Disability Doesn't Make Us Bad Sexual Partners

January 12 7 min read

Society’s Idea of Disability and Chronic Illness

When people hear the word 'disability', the image it conjures is usually of someone in a wheelchair and definitely not someone with any sexual needs or desires. Rather, someone who's old, fragile, weak, and lacking in independence. Someone that doesn't deserve a voice because they're already a burden to their loved ones, and can't contribute to society in conventional ways.

I know that was how I felt when I was first diagnosed with a chronic illness at 14. Even though my tenure in a wheelchair was brief, I am still disabled. I live with a multitude of invisible, chronic illnesses. They severely limit the quality of my life and impact those around me as well.

No matter how big your house is, how recent your car is, or how big your bank account is. Our graves will always be the same size. Stay humble. - Unknown

What matters at the end of it all is who we were as a person, how we lived our lives and treated others. We are all unique individuals with different strengths, weaknesses, likes, dislikes, values and needs. We are equals. We deserve to have a voice and form connections. 

I'm not saying it's easy, but there are tools and affirmations that can help.


Let’s Define ‘Communication’ 

As you probably already know, communication - both spoken and unspoken - is the key to life. Animals, insects and even plants communicate, though not in the immediate forms we would imagine as humans, such as talking or using hand gestures and facial expressions. Here's the dictionary definition of 'communication':

“The imparting or exchanging of information by speaking, writing, or using some other medium.”

Bees do their 'waggle dance' to communicate to other bees where the food is. Trees communicate underground through mycorrhizal networks. Babies cry, gurgle and use other cues that their mothers soon learn to identify. The common denominator here is the progression of all life. All living things are interdependent; we give and take to survive. The ultimate aim is to stay alive, and then to thrive.

Sexual Needs as Any Human Being

According to WebMD, there are twenty reasons people have sex. Ranging from duty, to emotional fulfilment, to the wiring of being human. And when they say 'people', that includes the disabled because well, we're as human as the next person. A mobility aid or illness isn't like a sexual switch you turn on and off.

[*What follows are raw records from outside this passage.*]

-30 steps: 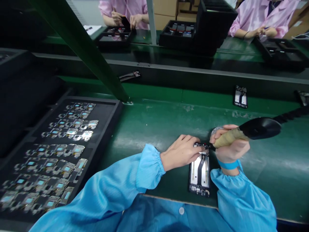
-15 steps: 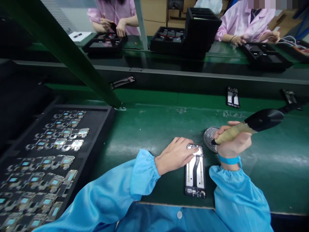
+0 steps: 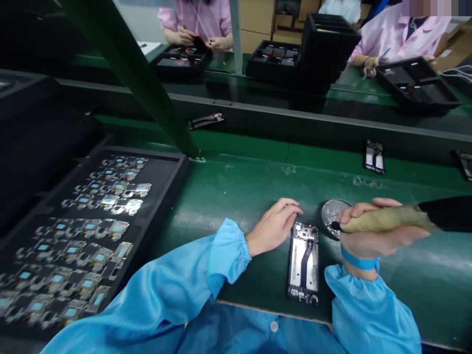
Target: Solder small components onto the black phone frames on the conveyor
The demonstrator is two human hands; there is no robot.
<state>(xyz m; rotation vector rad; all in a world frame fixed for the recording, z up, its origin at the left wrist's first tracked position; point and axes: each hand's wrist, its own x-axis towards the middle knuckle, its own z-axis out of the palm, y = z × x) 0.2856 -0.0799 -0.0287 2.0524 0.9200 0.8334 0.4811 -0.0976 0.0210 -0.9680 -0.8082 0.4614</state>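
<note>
A phone frame [image 3: 303,263] lies flat on the green bench [image 3: 236,196], with a black ribbon strip down its pale back. My left hand [image 3: 273,227] rests open just left of the frame's top end, its fingertips close to the frame but apparently not touching. My right hand [image 3: 372,241] grips an electric screwdriver [image 3: 383,220] with a tan wrapped handle. The screwdriver lies nearly level, and its black tip is at the edge of a round perforated metal disc [image 3: 331,216], above and right of the frame.
A black tray [image 3: 165,206] with several rows of small parts fills the left. Two more phone frames [image 3: 374,157] [image 3: 205,121] lie farther along the bench. A green post [image 3: 140,83] slants across. Beyond, co-workers in pink sleeves [image 3: 195,19] handle black trays [image 3: 416,83].
My left hand has lifted off the frame's top end and moved left. The screwdriver has swung from the frame's top to lie level at the disc, its rear end now to the right.
</note>
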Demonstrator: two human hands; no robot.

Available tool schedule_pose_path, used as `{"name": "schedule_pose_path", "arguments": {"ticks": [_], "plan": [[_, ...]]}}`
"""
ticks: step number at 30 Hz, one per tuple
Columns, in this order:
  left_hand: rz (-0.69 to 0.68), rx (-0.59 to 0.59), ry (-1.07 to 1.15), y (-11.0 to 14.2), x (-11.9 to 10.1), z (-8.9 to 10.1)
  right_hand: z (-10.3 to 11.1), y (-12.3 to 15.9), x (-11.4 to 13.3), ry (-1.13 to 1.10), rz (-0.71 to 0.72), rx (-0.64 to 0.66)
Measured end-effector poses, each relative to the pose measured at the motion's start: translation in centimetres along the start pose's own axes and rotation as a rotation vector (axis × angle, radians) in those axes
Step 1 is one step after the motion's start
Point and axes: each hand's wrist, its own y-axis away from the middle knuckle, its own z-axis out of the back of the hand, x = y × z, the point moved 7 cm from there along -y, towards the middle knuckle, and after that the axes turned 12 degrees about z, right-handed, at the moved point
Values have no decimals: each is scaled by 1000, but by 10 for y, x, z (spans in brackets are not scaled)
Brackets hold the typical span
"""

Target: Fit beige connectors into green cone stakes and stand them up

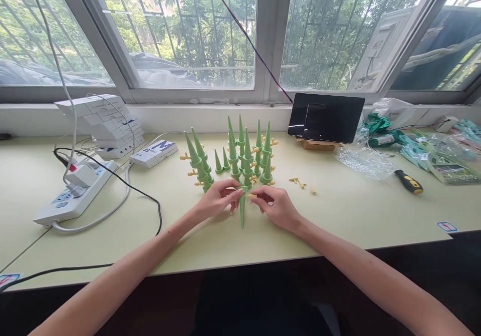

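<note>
A green plastic spike (242, 211) hangs point down over the table, pinched at its wide collar by my left hand (218, 199). At the collar's right side my right hand (276, 207) pinches a small yellow valve (252, 196); whether it is seated in the spike I cannot tell. Just beyond my hands stand several green spikes (247, 158), tips up, many with yellow valves sticking out of their sides. Two smaller green cones (218, 162) stand among them without visible valves. To the right lie several loose yellow valves (300, 183).
At left are a power strip (78, 193) with cables, stacked white boxes (108, 125) and a single white box (155, 153). A tablet (334, 118) with a phone (314, 121) leans at the back. A screwdriver (409, 182) and plastic-bagged items (391, 140) lie right.
</note>
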Motion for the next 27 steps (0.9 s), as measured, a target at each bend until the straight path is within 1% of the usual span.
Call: {"name": "schedule_pose_path", "arguments": {"ticks": [5, 15, 19, 27], "plan": [[14, -3, -7, 1, -1, 0, -1, 1, 0, -11, 7, 4], [67, 67, -49, -1, 9, -2, 0, 1, -4, 91, 48, 3], [47, 89, -49, 0, 7, -5, 0, 0, -2, 136, 56, 11], [15, 121, -20, -1, 8, -8, 0, 1, -7, 138, 31, 29]]}}
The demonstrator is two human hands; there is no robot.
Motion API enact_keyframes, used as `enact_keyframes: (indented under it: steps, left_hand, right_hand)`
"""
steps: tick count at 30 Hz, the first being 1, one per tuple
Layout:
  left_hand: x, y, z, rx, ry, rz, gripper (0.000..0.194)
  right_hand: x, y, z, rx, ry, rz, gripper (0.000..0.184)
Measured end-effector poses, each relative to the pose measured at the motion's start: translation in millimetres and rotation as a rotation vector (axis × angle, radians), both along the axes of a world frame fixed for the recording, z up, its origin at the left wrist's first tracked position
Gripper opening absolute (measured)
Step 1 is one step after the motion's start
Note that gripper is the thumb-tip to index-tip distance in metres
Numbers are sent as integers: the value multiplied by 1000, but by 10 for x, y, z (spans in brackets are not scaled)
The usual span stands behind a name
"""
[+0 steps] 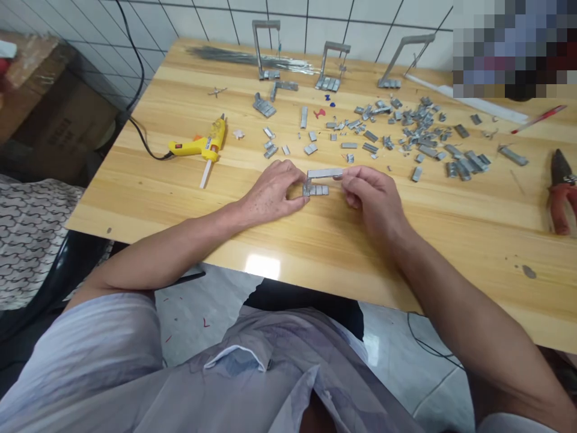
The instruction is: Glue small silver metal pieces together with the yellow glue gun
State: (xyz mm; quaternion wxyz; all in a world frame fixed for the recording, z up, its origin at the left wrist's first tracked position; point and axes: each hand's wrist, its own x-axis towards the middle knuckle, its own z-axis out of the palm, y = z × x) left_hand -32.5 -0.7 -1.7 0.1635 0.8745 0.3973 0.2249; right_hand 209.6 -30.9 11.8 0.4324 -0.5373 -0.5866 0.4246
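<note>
Grey shirt (216,391), wooden table (451,240) under metal frame (324,174), tiled wall (331,24)

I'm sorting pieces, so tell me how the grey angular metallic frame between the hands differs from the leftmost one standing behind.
The grey angular metallic front frame is held between the left hand and right hand; the grey angular metallic leftmost frame stands untouched. The front frame is nearer the camera, the leftmost frame farther away. Both have segmented bases and long top arms.
</note>
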Motion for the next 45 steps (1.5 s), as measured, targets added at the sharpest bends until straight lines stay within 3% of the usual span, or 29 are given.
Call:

Having pain may deter us from having intercourse, but let's face it - healthy people can have boring sex lives or problems, too. In both cases, creativity can work wonders.

Sex is only one of the many aspects of a relationship, and of being human. A bigger need for some, and lesser for others. The ultimate goal for any relationship, however, is to bond with each other, be that emotionally, physically, mentally and even spiritually. We are social creatures, so to be fulfilled we need to have our needs met and be able to meet the needs of the people we love - sex is just a part of this.


These Negative Thoughts or Feelings are Normal

As a person with a disability, you may experience one or all of these negative self-perceptions at some point: 

  • “My body is broken. I’m not good enough. I’m not sexy enough.”

  • “I’m in too much pain and too fatigued. I just can’t tonight. Or tomorrow night. Or ever, I think.”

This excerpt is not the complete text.